▸ WORK ITEM: Return all lines from the listing below that include the word "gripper".

▸ STORED DATA:
=-=-=-=-=

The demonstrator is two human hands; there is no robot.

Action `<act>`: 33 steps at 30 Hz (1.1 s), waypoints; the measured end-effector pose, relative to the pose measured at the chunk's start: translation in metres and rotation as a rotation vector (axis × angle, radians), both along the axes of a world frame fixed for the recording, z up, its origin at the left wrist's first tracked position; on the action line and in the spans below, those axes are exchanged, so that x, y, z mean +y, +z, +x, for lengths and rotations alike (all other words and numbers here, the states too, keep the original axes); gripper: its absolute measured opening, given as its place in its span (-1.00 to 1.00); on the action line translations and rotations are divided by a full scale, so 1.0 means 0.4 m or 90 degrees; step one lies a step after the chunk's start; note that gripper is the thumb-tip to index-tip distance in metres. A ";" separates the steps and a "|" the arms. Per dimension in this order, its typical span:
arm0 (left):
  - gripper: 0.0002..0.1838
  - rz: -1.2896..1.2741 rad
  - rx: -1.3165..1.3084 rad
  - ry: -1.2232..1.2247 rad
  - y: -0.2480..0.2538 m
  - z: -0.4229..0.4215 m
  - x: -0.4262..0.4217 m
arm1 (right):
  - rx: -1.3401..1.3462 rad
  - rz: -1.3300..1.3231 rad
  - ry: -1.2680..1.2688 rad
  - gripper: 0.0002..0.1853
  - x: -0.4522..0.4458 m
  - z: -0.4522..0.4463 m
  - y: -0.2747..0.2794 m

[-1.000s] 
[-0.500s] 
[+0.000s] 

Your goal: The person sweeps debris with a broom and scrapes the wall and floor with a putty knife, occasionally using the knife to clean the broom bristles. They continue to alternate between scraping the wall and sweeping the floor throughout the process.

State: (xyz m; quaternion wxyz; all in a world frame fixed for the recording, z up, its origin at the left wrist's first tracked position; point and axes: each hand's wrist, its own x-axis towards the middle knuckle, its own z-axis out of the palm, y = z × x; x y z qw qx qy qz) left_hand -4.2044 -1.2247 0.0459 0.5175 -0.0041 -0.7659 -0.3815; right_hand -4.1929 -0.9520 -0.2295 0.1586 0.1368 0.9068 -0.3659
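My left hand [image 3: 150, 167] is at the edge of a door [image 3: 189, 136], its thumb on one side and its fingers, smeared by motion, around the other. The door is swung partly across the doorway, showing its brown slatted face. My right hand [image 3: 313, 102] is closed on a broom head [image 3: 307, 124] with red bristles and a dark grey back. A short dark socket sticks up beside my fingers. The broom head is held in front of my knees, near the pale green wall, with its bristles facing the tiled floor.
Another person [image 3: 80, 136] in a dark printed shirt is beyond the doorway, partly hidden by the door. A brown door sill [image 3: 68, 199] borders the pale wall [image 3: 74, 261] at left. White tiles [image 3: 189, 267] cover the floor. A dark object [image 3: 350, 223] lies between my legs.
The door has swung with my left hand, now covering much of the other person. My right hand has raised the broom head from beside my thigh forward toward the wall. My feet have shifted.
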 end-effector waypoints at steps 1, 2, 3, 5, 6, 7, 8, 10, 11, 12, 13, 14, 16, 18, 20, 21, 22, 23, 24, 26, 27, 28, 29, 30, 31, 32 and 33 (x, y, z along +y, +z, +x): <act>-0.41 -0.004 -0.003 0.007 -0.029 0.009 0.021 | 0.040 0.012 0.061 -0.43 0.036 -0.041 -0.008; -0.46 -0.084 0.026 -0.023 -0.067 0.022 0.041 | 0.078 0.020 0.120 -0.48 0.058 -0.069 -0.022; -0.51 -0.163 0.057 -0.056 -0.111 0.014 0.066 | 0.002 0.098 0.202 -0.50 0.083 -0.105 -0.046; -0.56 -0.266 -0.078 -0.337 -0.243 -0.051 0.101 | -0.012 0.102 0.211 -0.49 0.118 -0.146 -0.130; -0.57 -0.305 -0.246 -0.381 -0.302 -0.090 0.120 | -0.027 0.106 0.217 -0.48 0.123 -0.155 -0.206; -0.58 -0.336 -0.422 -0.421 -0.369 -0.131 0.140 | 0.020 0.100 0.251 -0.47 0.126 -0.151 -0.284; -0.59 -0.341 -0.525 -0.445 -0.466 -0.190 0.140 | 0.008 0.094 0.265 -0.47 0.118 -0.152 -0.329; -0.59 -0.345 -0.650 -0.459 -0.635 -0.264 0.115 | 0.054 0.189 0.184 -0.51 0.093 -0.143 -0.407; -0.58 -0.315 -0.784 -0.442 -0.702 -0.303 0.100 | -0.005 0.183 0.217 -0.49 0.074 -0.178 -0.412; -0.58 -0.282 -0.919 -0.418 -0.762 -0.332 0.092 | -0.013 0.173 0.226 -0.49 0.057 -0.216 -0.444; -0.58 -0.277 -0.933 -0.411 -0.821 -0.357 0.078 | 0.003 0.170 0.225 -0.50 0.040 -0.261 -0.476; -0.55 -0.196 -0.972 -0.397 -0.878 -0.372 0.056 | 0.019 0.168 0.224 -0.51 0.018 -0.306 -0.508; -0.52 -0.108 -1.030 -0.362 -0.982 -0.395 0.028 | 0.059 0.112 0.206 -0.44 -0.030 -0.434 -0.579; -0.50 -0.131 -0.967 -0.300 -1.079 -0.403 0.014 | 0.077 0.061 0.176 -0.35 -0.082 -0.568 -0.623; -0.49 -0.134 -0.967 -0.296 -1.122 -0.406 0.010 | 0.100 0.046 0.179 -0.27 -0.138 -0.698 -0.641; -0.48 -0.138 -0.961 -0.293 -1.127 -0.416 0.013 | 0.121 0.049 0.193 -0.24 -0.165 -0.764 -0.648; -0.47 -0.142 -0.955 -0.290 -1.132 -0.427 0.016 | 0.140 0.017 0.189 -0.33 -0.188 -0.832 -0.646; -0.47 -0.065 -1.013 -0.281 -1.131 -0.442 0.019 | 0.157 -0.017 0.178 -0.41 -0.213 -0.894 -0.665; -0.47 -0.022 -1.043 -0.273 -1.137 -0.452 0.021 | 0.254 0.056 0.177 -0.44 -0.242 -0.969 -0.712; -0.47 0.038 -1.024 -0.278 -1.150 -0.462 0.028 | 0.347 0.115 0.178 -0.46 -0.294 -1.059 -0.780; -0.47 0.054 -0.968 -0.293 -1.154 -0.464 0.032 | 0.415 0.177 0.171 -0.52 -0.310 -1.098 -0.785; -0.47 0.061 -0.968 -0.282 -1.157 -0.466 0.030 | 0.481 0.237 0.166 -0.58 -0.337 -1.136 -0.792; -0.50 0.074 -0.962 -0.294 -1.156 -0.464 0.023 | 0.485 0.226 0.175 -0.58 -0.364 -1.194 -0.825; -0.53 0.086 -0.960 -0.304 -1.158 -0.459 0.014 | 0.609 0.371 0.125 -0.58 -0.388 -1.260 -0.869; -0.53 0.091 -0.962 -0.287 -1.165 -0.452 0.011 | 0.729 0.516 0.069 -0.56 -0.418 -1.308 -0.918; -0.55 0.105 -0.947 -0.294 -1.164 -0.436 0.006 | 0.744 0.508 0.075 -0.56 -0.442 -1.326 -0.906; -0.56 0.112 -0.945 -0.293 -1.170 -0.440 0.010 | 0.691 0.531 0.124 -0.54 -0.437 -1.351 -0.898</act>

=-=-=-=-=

▸ EXERCISE RESPONSE:
Action `<act>`: 33 steps at 30 Hz (1.1 s), waypoints; the measured end-effector pose, relative to the pose measured at the chunk's start: translation in metres and rotation as a rotation vector (axis × angle, radians), both along the axes of a world frame fixed for the recording, z up, its origin at the left wrist's first tracked position; on the action line and in the spans below, those axes are exchanged, so that x, y, z mean +y, +z, +x, for lengths and rotations alike (all other words and numbers here, the states too, keep the original axes); gripper: its absolute measured opening, given as its place in its span (-1.00 to 1.00); on the action line translations and rotations are divided by a full scale, so 1.0 means 0.4 m or 90 degrees; step one lies a step after the chunk's start; note that gripper is the thumb-tip to index-tip distance in metres. A ";" separates the steps and a "|" the arms. Per dimension in this order, its typical span:
  - gripper: 0.0002..0.1838
  - gripper: 0.0002..0.1853

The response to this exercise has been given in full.